でも、あの時からだ。僕が夏帆を呼び捨てにするようになったのは。夏帆も田坂君から健ちゃんと僕を呼ぶようになった。毎日居残りして一緒に帰ったのが懐かしい。そうだ、夏帆は昔から人に対して思い遣りがあったな。
「次のパーキングエリア、会った場所の向かいのとこだね」
緑看板には、一昨日と同じパーキングエリア名の表示が見えた。
「腹減った人ー!」
呼びかけてみたが、夏帆の返事がない。
「……もう、ちょっと、言い方っ!」
夏帆が怒った様に言った後、ププッと笑った。
「空腹の方ぁー! 空腹の方はいらっしゃいますかー?」
僕は笑うのを堪えて言い回しを替えた。いかにもホテルマン然とした声で。
「はーい!」
夏帆が笑いながら、小学生みたいに元気に返事をする。
「ラーメン食べようよ、居残りの後食べたみたいに」
「賛成」
僕はパーキングエリアに入るべく、ウインカーを左に出した。
並んでラーメンを食べながら僕らは話した。
「あのさ、夏帆」
「ん?」
「一週間と言わずにずっといていいよ、帰れるようになるまで」
「でもそれは……」
「俺もさ、実家リフォームするけど帰るかどうか決めてないし」
「うん」
「仕事も無いのに帰れないし。だから気持ちが決まるまで、夏帆もいたらいい。気にするなよ」
僕達は境遇が違うようで、根っこの所はよく似ていた。
もう戻ってこない無くしたものを忘れられず、反芻してはそこから一歩も動けない。だから自分がいて立ち上がる場所すら失ったのだ。
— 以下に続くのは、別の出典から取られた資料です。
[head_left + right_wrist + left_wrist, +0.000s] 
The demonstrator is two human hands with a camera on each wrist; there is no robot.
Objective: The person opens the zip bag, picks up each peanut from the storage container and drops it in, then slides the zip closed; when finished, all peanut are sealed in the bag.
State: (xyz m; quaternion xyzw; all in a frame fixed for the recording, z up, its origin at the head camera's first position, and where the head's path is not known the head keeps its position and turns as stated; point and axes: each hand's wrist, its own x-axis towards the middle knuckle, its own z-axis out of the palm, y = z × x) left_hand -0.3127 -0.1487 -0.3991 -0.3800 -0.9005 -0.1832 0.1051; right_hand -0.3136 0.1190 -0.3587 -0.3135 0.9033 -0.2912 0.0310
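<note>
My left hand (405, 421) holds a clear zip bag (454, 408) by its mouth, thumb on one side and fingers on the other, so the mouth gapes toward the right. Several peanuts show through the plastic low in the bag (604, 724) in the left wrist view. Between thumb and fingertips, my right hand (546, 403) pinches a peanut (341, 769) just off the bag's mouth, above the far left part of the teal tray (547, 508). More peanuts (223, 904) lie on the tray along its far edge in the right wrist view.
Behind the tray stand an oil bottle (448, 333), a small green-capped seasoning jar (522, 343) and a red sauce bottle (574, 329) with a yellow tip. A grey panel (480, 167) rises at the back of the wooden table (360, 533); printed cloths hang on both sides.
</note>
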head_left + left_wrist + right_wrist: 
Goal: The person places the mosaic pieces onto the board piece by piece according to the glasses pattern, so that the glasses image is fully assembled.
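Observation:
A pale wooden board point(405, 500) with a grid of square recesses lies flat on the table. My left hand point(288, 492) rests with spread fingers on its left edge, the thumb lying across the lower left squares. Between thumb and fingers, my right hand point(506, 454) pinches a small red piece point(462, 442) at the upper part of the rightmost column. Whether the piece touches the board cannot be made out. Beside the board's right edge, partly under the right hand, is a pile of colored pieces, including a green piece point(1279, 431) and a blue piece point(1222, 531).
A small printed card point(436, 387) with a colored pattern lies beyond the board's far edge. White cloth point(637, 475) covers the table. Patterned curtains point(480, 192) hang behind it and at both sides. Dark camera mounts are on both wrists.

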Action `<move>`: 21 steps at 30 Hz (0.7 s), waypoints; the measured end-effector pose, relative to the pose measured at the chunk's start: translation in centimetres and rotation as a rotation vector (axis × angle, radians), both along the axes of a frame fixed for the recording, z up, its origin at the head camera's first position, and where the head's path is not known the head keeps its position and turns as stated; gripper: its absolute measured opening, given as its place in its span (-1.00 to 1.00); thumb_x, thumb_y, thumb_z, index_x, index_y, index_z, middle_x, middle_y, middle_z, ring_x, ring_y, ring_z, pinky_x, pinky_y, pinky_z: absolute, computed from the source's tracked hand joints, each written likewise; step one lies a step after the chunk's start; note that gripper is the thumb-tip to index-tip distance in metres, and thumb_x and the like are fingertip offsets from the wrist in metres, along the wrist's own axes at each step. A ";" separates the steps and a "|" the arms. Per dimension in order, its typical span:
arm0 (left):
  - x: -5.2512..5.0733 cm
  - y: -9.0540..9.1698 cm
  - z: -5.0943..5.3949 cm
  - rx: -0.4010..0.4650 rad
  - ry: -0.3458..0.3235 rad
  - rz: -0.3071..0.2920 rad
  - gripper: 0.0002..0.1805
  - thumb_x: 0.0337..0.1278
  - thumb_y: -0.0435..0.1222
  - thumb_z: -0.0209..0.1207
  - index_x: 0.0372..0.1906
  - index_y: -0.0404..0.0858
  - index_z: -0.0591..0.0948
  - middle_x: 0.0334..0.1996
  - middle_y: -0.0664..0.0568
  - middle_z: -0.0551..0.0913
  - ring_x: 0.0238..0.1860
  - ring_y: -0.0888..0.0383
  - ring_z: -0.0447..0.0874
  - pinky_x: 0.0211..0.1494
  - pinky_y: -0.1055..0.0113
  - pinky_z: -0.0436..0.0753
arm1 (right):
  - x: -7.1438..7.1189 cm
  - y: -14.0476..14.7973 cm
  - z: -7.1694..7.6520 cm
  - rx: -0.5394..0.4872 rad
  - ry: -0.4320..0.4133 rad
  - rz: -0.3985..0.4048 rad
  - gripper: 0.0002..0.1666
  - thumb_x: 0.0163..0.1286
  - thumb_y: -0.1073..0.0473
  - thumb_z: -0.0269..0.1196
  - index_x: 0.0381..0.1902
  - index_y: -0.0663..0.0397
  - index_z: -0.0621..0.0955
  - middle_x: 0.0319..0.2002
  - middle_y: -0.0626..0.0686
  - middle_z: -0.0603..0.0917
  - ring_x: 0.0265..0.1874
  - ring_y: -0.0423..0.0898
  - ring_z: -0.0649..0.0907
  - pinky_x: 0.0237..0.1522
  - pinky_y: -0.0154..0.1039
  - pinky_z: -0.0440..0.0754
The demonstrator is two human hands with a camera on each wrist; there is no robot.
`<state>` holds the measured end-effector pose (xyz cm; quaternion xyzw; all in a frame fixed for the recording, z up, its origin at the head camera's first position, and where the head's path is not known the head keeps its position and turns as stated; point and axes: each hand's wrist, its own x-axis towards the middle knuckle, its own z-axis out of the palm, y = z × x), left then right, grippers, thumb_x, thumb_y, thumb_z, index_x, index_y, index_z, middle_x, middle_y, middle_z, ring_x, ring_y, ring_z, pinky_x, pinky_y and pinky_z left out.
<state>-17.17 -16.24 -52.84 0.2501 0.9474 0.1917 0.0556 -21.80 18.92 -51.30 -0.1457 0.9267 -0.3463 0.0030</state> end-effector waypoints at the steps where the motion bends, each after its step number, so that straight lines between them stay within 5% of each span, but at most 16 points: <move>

僕達は何とかまだ生きている。それならば、もう一度作り直さないといけない。自分の居場所を。
「健ちゃん、ありがとう」
「夏帆、礼を言うのはまだ早い」
「そうかな」
僕らは自販機に向かった。
「それはホテルのディナーを食べてから言ってくれ」
「それ⁈」
「美味いから覚悟しとけ。鼻血出すなよ?」
「そこまで言うなら食べてあげてもいいけど」
それぞれに買ったのは一昨日飲んだ飲み物と同じだった。僕はスポーツドリンクで、夏帆はサイダー。けれど同じ車に乗って一緒に僕の部屋に帰る。
「夏帆、あのさ、」
「ん……?」
僕を見上げた夏帆の左薬指には、指輪が無くてまっさらな事に、今、気づいた。
「いや、行こうか」
言おうとしたことも全てすっ飛んだ。僕は夏帆の左手を取って、車に歩き始めた。
「健ちゃん⁈」
「いいじゃんどうせ、周りにはそう見えてるよ」
空には大きな入道雲が垂直に広がっていて、動き出した大型トラックが太陽の光を強く反射した。